Agente Comunitária de Saúde da Unidade Maria José Pedrosa, do bairro Capão Grande, desde 2007, Francisca lembra que, ao ver a situação da paciente, sentiu o coração apertar. Voltou ao local junto com a enfermeira-chefe da unidade, e juntas, iniciaram um verdadeiro mutirão de cuidado humano. Deram banho na paciente, limparam a casa, providenciaram roupas e lençóis e passaram a acompanhá-la constantemente.
“Eu peguei roupa da minha casa para ajudar ela. A gente acompanhava, fazia visitas, conversava. Ela estava em depressão por problemas familiares”, relembra emocionada.
O cuidado contínuo mudou a vida da moradora, que conseguiu superar o quadro de abandono e reconstruir a própria história. Hoje vivendo no Rio Grande do Sul, ela mantém contato frequente com Francisca e costuma repetir uma frase que emociona a agente até hoje: “Se não fosse você, eu não estaria viva”.
Histórias como essas mostram que a rotina dos agentes vai muito além das visitas domiciliares. É um trabalho silencioso, diário e profundamente humano.
CATEGORIA VALORIZADA – No último dia 25, a Prefeitura realizou a posse de 48 Agentes de Combate às Endemias e de 86 Agentes Comunitários de Saúde. A efetivação dos profissionais foi possível após uma articulação inédita conduzida pela prefeita Flávia Moretti (PL), junto ao Tribunal de Contas do Estado (TCE-MT), que autorizou a incorporação dos ACS e ACE ao regime estatutário, tornando Várzea Grande o primeiro município do estado a cumprir a Lei Federal nº 14.536/2023 e servindo de referência na valorização e reconhecimento desses profissionais.
Entre os profissionais empossados também estava Suzana Nádia Romão, Agente de Combate às Endemias que iniciou a carreira aos 19 anos e hoje soma 24 anos de atuação. “É um momento de vitória, inexplicável, sem palavras. Só quero agradecer”, disse emocionada durante a cerimônia.

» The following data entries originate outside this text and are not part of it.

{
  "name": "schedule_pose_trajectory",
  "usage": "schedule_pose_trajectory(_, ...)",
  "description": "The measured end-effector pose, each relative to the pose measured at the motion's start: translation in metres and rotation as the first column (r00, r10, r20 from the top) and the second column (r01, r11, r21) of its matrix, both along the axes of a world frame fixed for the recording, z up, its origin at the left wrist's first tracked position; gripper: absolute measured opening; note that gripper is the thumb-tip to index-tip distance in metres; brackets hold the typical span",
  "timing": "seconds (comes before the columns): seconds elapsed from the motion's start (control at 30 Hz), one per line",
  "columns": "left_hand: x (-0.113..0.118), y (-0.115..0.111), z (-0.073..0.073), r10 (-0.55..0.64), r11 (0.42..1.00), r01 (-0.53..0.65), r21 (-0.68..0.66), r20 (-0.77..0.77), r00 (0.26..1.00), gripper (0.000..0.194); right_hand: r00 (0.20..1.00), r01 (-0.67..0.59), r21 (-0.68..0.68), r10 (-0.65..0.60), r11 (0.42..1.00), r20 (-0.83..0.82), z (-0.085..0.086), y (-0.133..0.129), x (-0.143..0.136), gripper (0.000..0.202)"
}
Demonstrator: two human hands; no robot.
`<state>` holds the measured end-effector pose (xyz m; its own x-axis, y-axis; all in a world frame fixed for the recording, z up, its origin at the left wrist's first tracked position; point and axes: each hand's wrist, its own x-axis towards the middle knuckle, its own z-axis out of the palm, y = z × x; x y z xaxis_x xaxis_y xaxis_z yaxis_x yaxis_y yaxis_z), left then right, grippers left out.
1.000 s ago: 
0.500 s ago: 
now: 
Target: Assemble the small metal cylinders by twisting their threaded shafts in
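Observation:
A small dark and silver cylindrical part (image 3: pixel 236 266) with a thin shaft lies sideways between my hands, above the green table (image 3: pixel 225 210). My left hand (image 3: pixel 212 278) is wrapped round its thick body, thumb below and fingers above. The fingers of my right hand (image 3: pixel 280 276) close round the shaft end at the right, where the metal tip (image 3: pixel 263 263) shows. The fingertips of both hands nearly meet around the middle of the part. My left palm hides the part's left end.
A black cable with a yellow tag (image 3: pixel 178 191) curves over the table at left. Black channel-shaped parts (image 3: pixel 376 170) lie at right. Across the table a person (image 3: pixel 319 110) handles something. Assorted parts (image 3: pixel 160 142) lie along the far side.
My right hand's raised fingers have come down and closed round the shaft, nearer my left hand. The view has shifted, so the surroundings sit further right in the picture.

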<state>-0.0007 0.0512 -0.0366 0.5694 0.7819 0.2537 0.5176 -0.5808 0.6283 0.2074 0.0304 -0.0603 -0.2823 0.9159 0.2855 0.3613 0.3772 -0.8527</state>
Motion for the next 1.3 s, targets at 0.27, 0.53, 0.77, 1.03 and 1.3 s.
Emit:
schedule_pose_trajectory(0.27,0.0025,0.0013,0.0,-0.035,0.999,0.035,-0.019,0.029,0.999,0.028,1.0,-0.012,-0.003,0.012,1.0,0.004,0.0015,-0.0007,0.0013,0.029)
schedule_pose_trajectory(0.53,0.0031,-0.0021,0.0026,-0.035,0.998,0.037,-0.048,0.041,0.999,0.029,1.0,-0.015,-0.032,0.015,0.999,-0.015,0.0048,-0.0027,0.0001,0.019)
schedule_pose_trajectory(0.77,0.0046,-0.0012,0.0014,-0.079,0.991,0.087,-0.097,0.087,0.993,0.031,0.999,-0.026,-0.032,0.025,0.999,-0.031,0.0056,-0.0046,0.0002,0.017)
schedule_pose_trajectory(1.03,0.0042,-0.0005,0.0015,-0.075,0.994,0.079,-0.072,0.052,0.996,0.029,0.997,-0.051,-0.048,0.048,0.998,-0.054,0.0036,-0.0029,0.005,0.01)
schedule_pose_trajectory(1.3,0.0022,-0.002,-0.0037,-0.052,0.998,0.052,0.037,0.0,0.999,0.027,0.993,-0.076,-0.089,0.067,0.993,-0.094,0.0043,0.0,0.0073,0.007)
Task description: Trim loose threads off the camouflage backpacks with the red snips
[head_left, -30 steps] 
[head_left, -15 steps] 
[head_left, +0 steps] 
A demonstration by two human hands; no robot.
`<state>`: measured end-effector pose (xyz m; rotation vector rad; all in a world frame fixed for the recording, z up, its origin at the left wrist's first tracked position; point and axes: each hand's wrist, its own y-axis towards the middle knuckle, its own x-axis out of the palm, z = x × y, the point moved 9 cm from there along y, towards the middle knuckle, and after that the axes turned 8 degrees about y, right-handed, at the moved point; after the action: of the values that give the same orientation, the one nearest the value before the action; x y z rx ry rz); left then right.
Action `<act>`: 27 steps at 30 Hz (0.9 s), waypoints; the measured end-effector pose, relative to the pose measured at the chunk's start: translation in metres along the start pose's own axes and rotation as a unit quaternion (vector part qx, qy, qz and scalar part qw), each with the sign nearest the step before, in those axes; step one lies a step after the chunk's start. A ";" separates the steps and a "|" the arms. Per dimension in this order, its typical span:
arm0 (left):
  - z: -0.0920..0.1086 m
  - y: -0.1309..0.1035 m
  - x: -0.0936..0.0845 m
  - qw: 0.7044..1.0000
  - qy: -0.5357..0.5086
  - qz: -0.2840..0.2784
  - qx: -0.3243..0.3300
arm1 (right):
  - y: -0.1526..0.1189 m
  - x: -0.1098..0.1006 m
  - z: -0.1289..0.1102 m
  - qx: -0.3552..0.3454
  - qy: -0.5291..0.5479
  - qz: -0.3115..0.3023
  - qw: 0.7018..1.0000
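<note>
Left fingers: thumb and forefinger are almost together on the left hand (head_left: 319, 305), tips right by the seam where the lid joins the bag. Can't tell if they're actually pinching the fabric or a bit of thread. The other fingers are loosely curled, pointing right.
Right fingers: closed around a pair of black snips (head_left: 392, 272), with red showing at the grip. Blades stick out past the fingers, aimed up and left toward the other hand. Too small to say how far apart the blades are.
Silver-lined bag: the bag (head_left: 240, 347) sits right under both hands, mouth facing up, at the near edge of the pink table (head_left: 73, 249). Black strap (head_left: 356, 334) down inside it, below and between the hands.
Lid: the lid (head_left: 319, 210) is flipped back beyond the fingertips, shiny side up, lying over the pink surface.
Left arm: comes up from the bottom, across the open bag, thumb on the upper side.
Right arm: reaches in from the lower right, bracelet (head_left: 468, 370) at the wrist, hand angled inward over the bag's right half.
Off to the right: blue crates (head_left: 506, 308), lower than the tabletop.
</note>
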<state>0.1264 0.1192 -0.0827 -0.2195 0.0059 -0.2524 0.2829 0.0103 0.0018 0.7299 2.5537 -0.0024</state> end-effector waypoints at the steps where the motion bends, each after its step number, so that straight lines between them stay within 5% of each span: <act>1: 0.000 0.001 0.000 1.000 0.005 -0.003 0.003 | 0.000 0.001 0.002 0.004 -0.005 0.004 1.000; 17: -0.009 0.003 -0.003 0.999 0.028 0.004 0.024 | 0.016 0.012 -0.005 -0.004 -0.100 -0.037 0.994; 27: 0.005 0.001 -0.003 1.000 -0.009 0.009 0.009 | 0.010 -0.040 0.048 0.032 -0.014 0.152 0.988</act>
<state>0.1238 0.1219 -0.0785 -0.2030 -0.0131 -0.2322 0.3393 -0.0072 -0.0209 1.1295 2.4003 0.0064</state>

Mas foi ao lembrar de uma história vivida há 16 anos que Suzana traduziu o tamanho do vínculo criado com a comunidade ao longo da profissão.
Ela conta que uma colega de trabalho havia sido vítima de feminicídio. A notícia se espalhou rapidamente e chegou até uma antiga área onde Suzana atuava. No horário de almoço, uma moradora apareceu desesperada na frente da casa dela, pedalando uma bicicleta.
“Ela gritava no meu portão. Quando eu apareci, ela jogou a bicicleta no chão e veio me abraçar com as mãos tremendo, geladas. Ela dizia: ‘Ô minha baixinha, não foi você? Achei que era você que aquele homem tinha matado’”, relembra.
Naquele instante, Suzana chorou junto com a moradora. “Ali eu tive a confirmação de que estava exercendo a profissão que Deus preparou para mim. Eu percebi que estava deixando um legado por onde passava, criando vínculos não só profissionais, mas humanos”, disse.
As histórias de Francisca e de Suzana representam a realidade de centenas de agentes que enfrentam sol, chuva, distância e dores sociais diariamente para garantir dignidade, prevenção e acolhimento à população.
Mais do que profissionais da saúde pública, eles se tornaram presença constante na vida de milhares de famílias — muitas vezes sendo o primeiro abraço, o primeiro cuidado e a primeira esperança dentro de uma casa que não é a deles.